Jekyll Might Have Failed Me?

May 22, 2024

I use tags in Bear to save links and quick notes for reference. A few of them are ideas for work-related things or future project ideas, but most are just cool things I want to keep track of. I’ve been thinking for a while: why keep those locked in Bear? I really like how many other sites, being a great example, share short content.

I’m still waffling about how/if I want to set this up, but I decided to at least test how this could work. I was able to easily set up the collection in Jekyll, and played with a quick layout for it. I then looked at how RSS/Atom feeds work. I was thinking that I might want to have multiple feeds. Maybe not everyone wants quick posts, for example. If I did set this up, I’d also want an “everything” feed and long-posts-only feed. I like how this is done on Daring Fireball.

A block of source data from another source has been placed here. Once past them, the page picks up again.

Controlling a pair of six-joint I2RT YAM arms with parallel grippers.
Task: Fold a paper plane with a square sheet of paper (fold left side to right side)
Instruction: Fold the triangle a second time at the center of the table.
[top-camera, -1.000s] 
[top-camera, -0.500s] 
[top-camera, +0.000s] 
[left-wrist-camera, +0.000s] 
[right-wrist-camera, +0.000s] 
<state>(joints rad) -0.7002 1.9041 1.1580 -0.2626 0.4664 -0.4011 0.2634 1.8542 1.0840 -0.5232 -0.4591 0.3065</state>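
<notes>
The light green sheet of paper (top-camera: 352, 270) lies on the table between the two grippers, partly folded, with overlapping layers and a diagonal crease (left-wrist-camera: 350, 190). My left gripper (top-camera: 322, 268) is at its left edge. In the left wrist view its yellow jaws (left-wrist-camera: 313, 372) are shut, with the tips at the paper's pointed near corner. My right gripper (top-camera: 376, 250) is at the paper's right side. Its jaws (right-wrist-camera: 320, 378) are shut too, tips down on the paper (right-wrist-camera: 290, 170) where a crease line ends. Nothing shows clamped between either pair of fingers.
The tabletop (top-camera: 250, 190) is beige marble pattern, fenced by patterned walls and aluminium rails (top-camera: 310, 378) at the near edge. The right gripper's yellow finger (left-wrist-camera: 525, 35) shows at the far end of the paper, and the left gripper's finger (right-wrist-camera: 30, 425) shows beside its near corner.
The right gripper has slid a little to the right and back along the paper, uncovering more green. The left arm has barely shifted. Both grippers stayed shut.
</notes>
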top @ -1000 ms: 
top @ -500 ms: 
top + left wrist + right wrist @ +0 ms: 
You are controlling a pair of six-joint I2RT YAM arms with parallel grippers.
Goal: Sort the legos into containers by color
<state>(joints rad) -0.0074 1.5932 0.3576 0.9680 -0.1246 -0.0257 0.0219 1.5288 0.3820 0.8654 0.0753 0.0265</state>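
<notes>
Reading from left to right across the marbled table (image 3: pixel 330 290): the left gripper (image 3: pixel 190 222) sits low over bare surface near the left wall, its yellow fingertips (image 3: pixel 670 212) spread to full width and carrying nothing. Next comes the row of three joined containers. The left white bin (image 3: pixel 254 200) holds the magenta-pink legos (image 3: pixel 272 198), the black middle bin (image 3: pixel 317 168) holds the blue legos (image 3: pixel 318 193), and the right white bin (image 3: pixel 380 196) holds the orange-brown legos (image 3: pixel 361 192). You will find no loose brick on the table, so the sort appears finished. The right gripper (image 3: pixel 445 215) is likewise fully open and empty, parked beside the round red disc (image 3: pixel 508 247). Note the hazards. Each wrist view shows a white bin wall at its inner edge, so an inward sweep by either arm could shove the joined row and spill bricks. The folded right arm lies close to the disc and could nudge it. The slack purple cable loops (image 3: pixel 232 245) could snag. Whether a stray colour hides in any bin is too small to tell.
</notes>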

Turns out, that doesn’t seem possible. The jekyll-feed plugin that’s provided by GitHub Pages creates a single feed file for each content type. There’s no way to combine them via the plugin, and I’d prefer not to do this myself. I’m a big fan of using libraries to generate XML in general. There’s a lot that that go wrong when creating XML with templates. 1 Sadly, that seems to be what the current plugin is doing. I’d also prefer to use an RSS/Atom library, as I’m certain there’s a lot that can go wrong there as well.

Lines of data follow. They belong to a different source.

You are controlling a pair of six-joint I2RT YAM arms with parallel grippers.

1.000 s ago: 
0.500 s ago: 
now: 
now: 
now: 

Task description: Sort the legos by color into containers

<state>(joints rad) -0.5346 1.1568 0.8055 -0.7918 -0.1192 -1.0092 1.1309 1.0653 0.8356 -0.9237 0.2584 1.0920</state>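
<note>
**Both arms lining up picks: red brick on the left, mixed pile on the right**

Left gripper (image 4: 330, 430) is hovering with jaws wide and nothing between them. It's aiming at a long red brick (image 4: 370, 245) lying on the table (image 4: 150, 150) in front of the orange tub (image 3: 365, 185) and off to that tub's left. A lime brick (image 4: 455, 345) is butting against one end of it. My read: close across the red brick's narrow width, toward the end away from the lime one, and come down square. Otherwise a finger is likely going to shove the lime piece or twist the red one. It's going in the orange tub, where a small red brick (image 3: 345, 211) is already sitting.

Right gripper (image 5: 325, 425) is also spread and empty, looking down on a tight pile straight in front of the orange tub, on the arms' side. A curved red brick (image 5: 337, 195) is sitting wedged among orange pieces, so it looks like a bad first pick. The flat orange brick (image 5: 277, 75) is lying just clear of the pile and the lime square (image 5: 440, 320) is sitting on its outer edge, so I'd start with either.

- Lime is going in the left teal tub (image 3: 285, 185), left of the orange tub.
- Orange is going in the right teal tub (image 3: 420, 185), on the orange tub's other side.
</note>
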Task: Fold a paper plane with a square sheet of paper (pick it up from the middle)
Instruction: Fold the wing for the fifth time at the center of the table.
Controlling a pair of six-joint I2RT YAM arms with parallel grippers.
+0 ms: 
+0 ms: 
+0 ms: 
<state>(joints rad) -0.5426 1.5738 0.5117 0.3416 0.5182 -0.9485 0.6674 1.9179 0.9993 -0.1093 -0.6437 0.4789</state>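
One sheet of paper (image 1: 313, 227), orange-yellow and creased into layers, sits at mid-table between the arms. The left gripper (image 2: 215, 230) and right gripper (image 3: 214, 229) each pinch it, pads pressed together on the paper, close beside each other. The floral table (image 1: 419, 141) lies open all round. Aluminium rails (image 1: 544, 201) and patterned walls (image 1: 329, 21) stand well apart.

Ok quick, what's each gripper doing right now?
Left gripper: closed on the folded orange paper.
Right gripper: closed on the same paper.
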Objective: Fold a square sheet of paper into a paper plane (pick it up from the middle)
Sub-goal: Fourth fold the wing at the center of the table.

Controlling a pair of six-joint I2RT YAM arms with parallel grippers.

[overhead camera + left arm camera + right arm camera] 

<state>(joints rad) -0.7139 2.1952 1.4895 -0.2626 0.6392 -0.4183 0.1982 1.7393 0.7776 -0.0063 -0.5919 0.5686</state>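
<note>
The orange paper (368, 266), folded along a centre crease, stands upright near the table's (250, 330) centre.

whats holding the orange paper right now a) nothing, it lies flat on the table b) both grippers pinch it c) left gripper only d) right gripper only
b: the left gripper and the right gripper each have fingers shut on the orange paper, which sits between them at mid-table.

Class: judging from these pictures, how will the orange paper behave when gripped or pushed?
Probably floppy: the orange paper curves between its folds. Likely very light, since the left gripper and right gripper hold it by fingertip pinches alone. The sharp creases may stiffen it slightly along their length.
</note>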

I’m not even sure this is something I want to do. I’m also not sure I should care that much about how my feed is generated. But hitting this one roadblock is also making me rethink sticking with Jekyll. Even if the issue with jekyll-feed is fixed, it’s unclear if it would work with the older version of Jekyll used by GitHub Pages. I plan on looking into how this might work with Hugo and 11ty next.

  1. The 3rd edition of XML in a Nutshell has 689 pages! I sadly owned the 2nd edition of this, and it was well used. Good book, bad topic.